Tja, wie heißen diese Teile bloß? Da sieht man mal, wie wichtig gutes Marketing ist. Nun, ich sah dieses Gerät erstmals in dem Film “
Diva” (1981, siehe Bild). In den 70er und 80ern waren sie recht populär, doch dann verschwanden sie komplett von der Bildfläche. Warum? Nun, nichts Genaues weiß man nicht. Manche sagen, die Inhaltsstoffe waren giftig, andere vermuten Brandgefahr.
Das hält einen echten Zeukster natürlich nicht davon ab, so etwas selbst zu bauen – kaufen kann man die Dinger ja nicht mehr so ohne weiteres. Womit wir bei der Bezeichnung wären. Denn wonach soll man denn googeln?? Hierzulande nannte man sie gerne “Diva Wippe” (s.o.) oder "Wellen Wippe", im angloamerikanischen Raum war/ist “Tranquil Tide Machine”, “Lava Wave Machine”, "Wave Motion Machine" oder “Brand Wave” üblich.

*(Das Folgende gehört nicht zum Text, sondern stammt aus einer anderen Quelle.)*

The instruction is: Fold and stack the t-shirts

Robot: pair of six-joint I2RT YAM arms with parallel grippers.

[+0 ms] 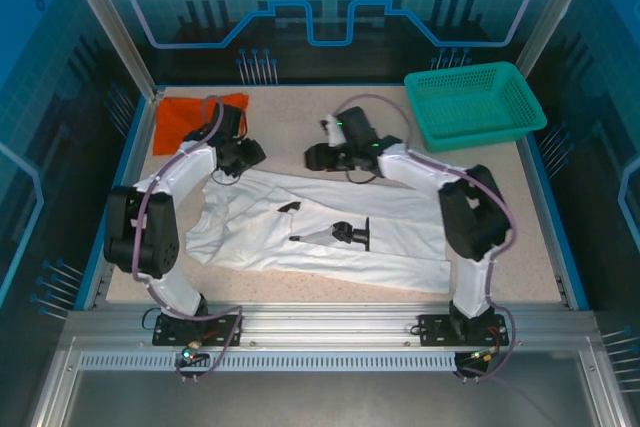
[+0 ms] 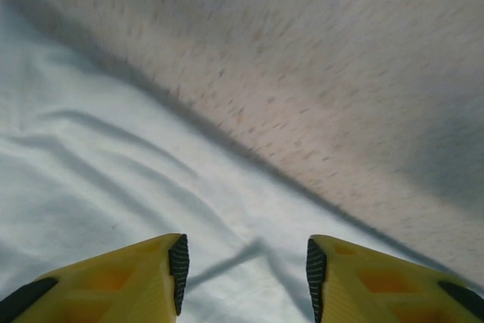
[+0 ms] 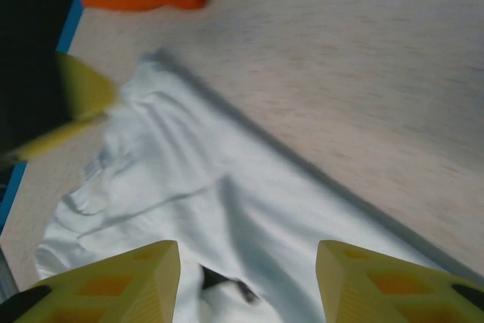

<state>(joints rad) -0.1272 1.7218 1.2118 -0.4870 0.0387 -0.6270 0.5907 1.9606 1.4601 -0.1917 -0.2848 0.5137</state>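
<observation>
The left tool [image 2: 246, 277] hovers parted and empty over the white t-shirt's [image 1: 400, 212] far edge on the counter [image 1: 290, 112]; the right tool [image 3: 248, 277] likewise; the orange-red t-shirt [image 1: 188, 117] lies far left.

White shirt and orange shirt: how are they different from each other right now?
The white shirt is spread long across the middle of the table; the orange shirt sits bunched in the far left corner. The white shirt looks much larger than the orange shirt. The white shirt has a black print; the orange shirt is plain. Both lie on the table, apart.
</observation>
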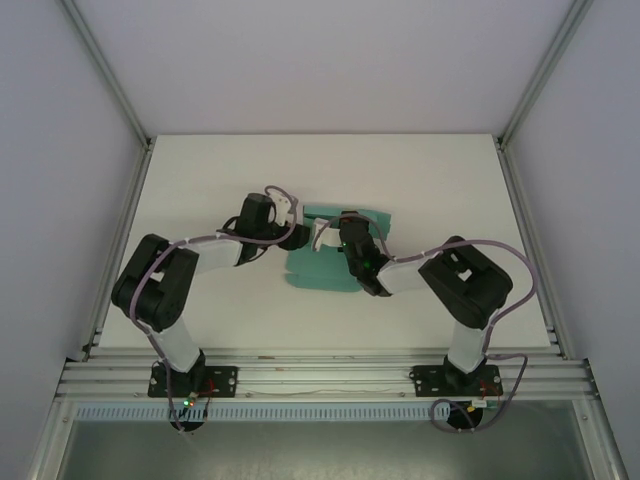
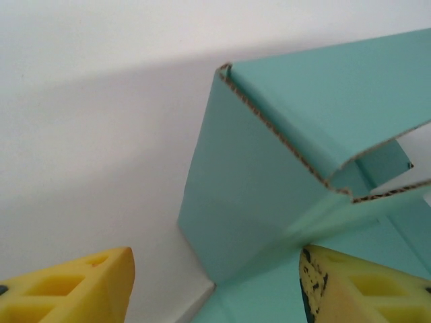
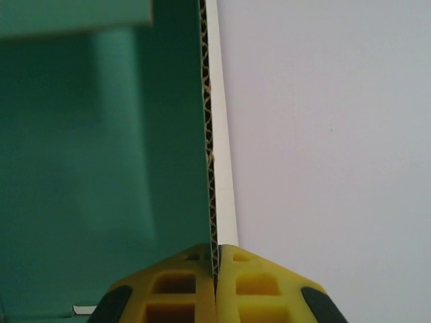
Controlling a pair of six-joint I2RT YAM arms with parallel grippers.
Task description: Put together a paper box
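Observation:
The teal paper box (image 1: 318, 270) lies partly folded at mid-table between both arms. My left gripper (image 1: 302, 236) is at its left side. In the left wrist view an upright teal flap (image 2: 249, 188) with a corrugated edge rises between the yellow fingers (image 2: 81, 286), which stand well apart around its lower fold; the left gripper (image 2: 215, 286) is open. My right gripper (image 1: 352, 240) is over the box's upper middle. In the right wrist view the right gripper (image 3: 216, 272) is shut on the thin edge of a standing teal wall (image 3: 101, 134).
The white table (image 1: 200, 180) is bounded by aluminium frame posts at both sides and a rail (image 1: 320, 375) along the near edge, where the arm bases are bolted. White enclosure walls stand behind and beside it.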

Diese kann man bei geschäftstüchtigen (aber vielleicht etwas sehr optimistischen)
eBay-Bastlern für 10.000 Dollala kaufen. Oder 1.500€ für einen
Profi-Wasserwellenkanal ausgeben. Oder man folgt
dieser Anleitung des Illinois Institute of Technology. Die basteln so etwas, um die unterschiedliche Dichte von Flüssigkeiten anschaulich zu machen.
Materialien: Ein großer gläserner Behälter, Wasser oder Alkohol + Lebensmittelfarbe als blaue Flüssigkeit, Öl oder Verdünner als klare Flüssigkeit. Das ist die Billo-Lösung. Und ja, jetzt wo ich es schreibe... Alkohol + Verdünner, das klingt tatsächlich verdammt brennbar. :) Außerdem dürfte Speiseöl irgendwann ranzig werden und sich mit der Lebensmittelfarbe verbinden – sobald ich eine bessere Mischung finde, poste ich das hier.
UPDATE: Baby-Öl scheint sehr gut zu funktionieren. Das besteht, man möchte es kaum glauben, hauptsächlich aus Paraffinöl und ist ein (ungiftiges) Nebenprodukt der Erdölverarbeitung (siehe dazu das
PDF von der Firma/Marke Penaten), ebenso wie die altbekannte Vaseline. Zur
Verwendung von Paraffinen hier noch ein Link zur Wikipedia.